Task requirements:
This exercise calls for an exact copy of the listing below.

━━━━━ Data section ━━━━━

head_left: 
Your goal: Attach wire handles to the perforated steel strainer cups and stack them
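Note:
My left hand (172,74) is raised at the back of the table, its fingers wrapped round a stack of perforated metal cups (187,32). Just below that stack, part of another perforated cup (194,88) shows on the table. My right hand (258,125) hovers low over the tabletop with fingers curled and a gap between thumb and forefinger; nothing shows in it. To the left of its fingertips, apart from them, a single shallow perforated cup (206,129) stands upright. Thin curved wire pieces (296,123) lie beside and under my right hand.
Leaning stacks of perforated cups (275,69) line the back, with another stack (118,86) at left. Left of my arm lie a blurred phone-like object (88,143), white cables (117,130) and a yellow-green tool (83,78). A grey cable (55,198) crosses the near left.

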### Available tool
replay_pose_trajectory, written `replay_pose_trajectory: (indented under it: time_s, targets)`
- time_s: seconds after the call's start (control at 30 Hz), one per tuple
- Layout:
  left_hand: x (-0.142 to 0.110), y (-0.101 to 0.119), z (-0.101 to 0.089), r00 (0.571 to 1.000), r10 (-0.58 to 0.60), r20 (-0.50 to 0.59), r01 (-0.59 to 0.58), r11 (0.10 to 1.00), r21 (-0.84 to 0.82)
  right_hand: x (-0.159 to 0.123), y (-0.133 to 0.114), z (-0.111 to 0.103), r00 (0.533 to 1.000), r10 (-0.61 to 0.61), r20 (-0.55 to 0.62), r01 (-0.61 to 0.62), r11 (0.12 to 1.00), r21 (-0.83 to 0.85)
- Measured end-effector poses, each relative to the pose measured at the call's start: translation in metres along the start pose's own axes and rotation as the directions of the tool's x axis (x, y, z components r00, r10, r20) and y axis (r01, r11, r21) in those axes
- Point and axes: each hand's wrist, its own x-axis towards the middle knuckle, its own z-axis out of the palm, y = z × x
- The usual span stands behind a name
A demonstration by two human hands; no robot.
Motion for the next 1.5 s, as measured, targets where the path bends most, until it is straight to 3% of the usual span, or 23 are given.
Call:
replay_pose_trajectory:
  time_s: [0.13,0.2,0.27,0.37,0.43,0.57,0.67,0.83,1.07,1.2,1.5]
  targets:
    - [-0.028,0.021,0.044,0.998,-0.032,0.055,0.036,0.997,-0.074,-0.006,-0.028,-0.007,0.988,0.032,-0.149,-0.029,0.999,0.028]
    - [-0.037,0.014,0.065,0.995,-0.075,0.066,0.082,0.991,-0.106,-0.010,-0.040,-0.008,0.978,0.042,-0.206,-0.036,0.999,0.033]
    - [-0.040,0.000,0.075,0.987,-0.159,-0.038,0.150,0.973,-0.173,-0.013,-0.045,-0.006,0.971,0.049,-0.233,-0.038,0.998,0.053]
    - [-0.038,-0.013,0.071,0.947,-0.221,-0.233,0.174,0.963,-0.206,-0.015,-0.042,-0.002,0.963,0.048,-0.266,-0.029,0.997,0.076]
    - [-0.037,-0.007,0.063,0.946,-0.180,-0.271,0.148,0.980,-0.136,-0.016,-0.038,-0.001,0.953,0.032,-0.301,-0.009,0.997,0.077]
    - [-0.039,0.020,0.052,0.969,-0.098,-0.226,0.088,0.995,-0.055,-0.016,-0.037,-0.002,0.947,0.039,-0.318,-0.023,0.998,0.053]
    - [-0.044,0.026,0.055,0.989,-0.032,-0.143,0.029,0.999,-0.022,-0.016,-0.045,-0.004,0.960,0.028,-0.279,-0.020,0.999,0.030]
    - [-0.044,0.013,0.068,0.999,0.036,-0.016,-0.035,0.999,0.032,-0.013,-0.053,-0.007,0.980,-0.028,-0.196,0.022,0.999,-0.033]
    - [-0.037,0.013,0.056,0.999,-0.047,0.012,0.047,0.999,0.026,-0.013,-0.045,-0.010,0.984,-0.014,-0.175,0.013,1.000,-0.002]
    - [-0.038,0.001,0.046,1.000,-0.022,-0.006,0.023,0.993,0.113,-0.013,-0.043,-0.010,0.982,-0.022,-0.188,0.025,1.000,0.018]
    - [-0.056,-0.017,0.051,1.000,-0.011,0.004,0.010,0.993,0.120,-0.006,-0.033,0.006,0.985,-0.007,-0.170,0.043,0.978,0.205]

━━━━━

Answer box:
head_left: 
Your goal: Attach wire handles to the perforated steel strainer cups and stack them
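Note:
My left hand (172,74) is raised at the back of the table, its fingers wrapped round a stack of perforated metal cups (187,32). Just below that stack, part of another perforated cup (194,88) shows on the table. My right hand (258,125) hovers low over the tabletop with fingers curled and a gap between thumb and forefinger; nothing shows in it. To the left of its fingertips, apart from them, a single shallow perforated cup (206,129) stands upright. Thin curved wire pieces (296,123) lie beside and under my right hand.
Leaning stacks of perforated cups (275,69) line the back, with another stack (118,86) at left. Left of my arm lie a blurred phone-like object (88,143), white cables (117,130) and a yellow-green tool (83,78). A grey cable (55,198) crosses the near left.
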
### Available tool
replay_pose_trajectory, written `replay_pose_trajectory: (indented under it: time_s, targets)`
- time_s: seconds after the call's start (control at 30 Hz), one per tuple
- Layout:
  left_hand: x (-0.142 to 0.110), y (-0.101 to 0.119), z (-0.101 to 0.089), r00 (0.571 to 1.000), r10 (-0.58 to 0.60), r20 (-0.50 to 0.59), r01 (-0.59 to 0.58), r11 (0.10 to 1.00), r21 (-0.84 to 0.82)
  right_hand: x (-0.159 to 0.123), y (-0.133 to 0.114), z (-0.111 to 0.103), r00 (0.533 to 1.000), r10 (-0.61 to 0.61), r20 (-0.55 to 0.62), r01 (-0.61 to 0.62), r11 (0.12 to 1.00), r21 (-0.83 to 0.85)
- Measured end-effector poses, each relative to the pose measured at the call's start: translation in metres along the start pose's own axes and rotation as the directions of the tool's x axis (x, y, z components r00, r10, r20) and y axis (r01, r11, r21) in those axes
- Point and axes: each hand's wrist, its own x-axis towards the middle knuckle, its own z-axis out of the palm, y = z × x
- The usual span stands behind a name
A demonstration by two human hands; no robot.
Motion for the next 1.5 s, as measured, targets where the path bends most, until it is straight to 3% of the usual span, or 23 are given.
Call:
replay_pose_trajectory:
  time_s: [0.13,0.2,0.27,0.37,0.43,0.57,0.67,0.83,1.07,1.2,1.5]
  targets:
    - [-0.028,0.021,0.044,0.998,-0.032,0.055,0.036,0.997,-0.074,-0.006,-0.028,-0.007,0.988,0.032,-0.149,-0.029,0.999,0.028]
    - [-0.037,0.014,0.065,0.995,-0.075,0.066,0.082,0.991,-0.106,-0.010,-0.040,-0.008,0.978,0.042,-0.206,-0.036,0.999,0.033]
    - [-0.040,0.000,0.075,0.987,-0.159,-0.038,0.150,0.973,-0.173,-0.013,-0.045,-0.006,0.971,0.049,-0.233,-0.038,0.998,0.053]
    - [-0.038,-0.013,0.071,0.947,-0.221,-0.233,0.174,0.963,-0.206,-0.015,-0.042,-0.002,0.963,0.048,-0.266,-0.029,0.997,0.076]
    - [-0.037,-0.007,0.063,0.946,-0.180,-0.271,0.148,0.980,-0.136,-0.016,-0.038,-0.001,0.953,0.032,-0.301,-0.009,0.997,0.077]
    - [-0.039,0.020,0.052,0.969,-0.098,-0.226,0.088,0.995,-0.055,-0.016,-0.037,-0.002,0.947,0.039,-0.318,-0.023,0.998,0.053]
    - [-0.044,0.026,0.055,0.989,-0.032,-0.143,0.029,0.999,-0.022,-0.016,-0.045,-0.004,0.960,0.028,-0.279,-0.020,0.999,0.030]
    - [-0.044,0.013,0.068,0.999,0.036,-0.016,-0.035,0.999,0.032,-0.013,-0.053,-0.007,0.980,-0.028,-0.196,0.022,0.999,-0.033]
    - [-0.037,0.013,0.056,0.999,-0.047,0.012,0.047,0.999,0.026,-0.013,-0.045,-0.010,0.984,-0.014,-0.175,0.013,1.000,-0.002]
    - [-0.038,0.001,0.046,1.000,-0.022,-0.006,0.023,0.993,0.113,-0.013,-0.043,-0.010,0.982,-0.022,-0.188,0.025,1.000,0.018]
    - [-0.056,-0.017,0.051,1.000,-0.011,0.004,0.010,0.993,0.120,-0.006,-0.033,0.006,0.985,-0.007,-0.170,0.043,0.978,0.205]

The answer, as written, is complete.